Pregnancy and birth can render your pelvic floor muscles practically useless, condemning you to the misery of embarrassing leaks with every cough or sneeze or, alternatively, a lifetime of incontinence pants. On the bright side, if you opt for the pants, you will always be ready for moments like these…..
Last December, I discovered the real meaning of “cold turkey”. On the Sunday before Christmas we had invited English friends over for a traditional Christmas lunch. It was a typical December day in Sydney with temperatures peaking at around 35 degrees so possibly roast turkey was not the most suitable food choice but still, we are English and it was Christmas. I put the turkey in the oven at 10am and when our lovely friends arrived at noon, I went to put the potatoes in, only to find the oven and the turkey both stone cold. After quick CSI-style forensic investigation that would have taught Sherlock Holmes a thing or two, it became apparent that Zach, aged four at the time, had turned the oven off pretty much as soon as I had turned it on. His rationale: “It’s far too hot to have the oven on today, Mummy.”
Zachary, 6, became obsessed by countries and their flags during the recent world cup and decided to make a series of flags to stick on his bedroom wall. He sat rather pensively with his crayons and paper, about to begin but clearly having some difficulty deciding which way to orientate his paper for maximum effect. Unable to decide he sought my advice; “Mummy, do you think I should draw this flag landscape or Portugal?”
Katie, 7, was recently invited to a friend’s house for tea.
“What’s your favourite food?” asked the thoughtful mum.
“Pasta,” was the emphatic reply.
“Wonderful!” replied the mum enthusiastically, “Do you like macaroni cheese?”
Katie gave the idea some consideration before replying, “No, thank you. I only like Cheddar.”
My lovely friend Lorna’s son Dougie was only four when he started school.
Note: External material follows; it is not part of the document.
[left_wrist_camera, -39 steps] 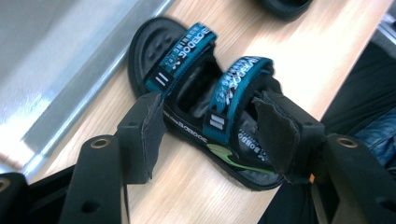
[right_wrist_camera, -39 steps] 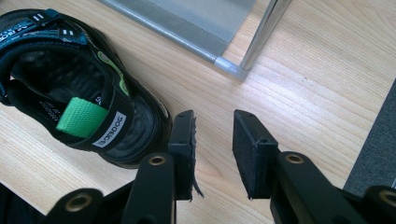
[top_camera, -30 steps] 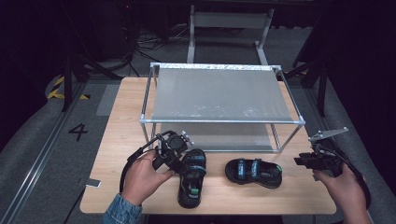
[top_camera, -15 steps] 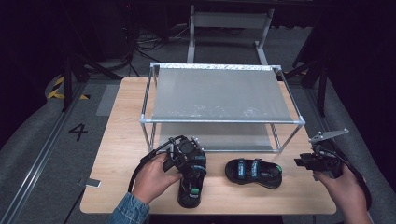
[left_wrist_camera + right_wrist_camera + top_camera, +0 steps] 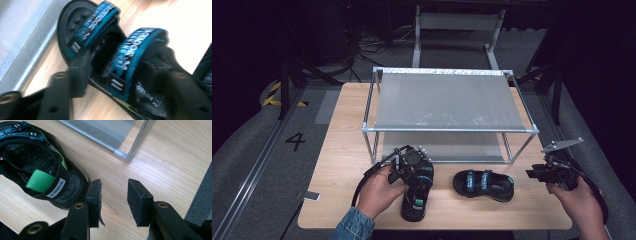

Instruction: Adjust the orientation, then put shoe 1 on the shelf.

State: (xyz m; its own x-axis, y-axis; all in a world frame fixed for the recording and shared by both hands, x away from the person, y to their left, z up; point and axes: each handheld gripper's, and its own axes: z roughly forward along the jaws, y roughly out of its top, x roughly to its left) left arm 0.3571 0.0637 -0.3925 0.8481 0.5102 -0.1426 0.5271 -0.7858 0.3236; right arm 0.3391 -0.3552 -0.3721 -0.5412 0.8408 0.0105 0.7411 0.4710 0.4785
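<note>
A wooden bench [image 5: 342, 145] carried a metal rack [image 5: 447, 127] with two grey shelves, and two black sandals with blue straps lay on the bare wood in front of it. The left sandal [image 5: 416, 197] lay lengthwise near the front edge, its toe toward the rack. The right sandal [image 5: 483, 185] lay crosswise, just beside the first and apart from it.

The left tool [image 5: 412, 167] was down over the toe end of the left sandal, held by the left hand [image 5: 377, 192]. In the left gripper view its jaws stood on either side of the rear blue strap of that sandal [image 5: 112, 57], one jaw in the gap between the two straps and the other on the far side. The picture was blurred, so I cannot tell whether the jaws pressed the strap or only straddled it.

The right tool [image 5: 539, 174] was held by the right hand [image 5: 579, 205] near the bench's right edge, well apart from the right sandal in the high view. In the right gripper view the tool [image 5: 114, 195] stood wide, with nothing between its pads, over bare wood; the heel of a sandal [image 5: 42, 170] with a green tab lay just beside one jaw, and the rack's leg [image 5: 138, 137] stood beyond.
</note>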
He came home one day and very enthusiastically told his mum he had been in the iced tea room all afternoon. “Wow, what a cool school my son is attending,” thought Lorna, “Book me in.” He then said he had learnt to type his name on the screen…he meant the ICT room.
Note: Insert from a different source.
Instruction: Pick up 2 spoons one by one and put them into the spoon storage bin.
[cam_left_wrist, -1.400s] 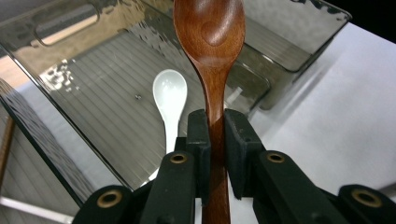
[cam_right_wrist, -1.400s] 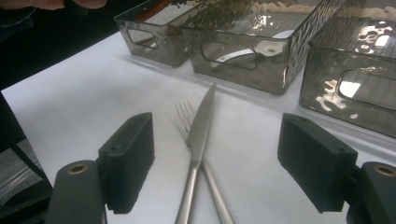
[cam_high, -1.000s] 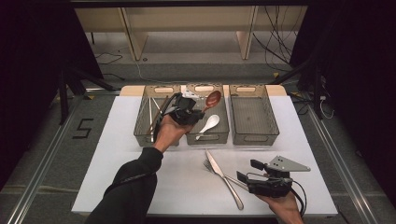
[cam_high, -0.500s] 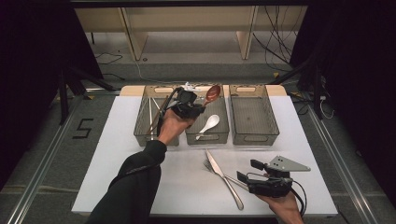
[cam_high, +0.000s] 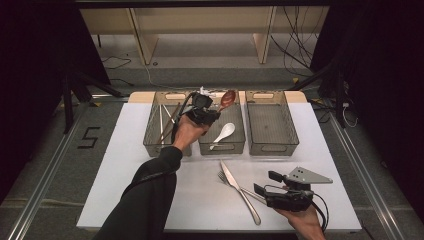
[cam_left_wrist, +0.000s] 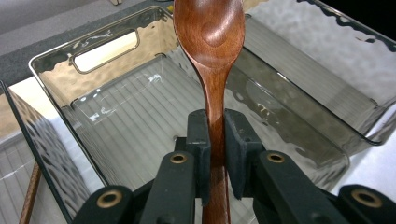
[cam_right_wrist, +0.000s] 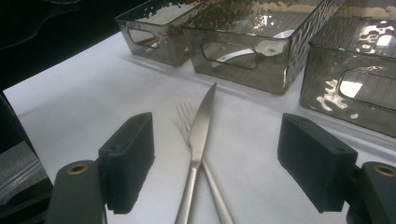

Matthew and Ben, 10, have had their second “relationships” lesson today. They skipped off very excitedly to school because last week they had learnt all the “funny proper” words for body parts. They came running home today to tell me they knew how babies were made, although their explanation did suggest they had not paid full attention last week when the “funny proper” words were discussed. Matthew said very seriously that in order to make a baby all the man has to do is put his peanuts in his wife’s Volvo.
Clearly the boys are having some trouble with anatomy. Zach, 6, has a new teacher called Mr. Nicholls, a fantastic guy who has been around the block a few times so is not surprised to hear that behind his back some of the older children call him Mr. Nipples. Zach referred to him as Mr. Nipples yesterday and immediately burst into fits of laughter.
“What’s so funny, Zach?” I asked.
“Nipples are very funny,” he replied, barely able to contain himself.
“Why are they so funny, what are they?” I was intrigued.
“Those funny dangly bits that hang down either side of your willy.”
My beautiful friend Mandy had a similar experience when her son Dylan, 11, had lessons in “relationships” and “American history” on the same day and had clearly paid great attention in both classes. He came home proudly saying he could recall the names of several US presidents, “George Washington, Abraham Lincoln, Ronald Reagan and Bill Clitoris.”
Now, I can never remember, was President Clitoris before or after President Bush?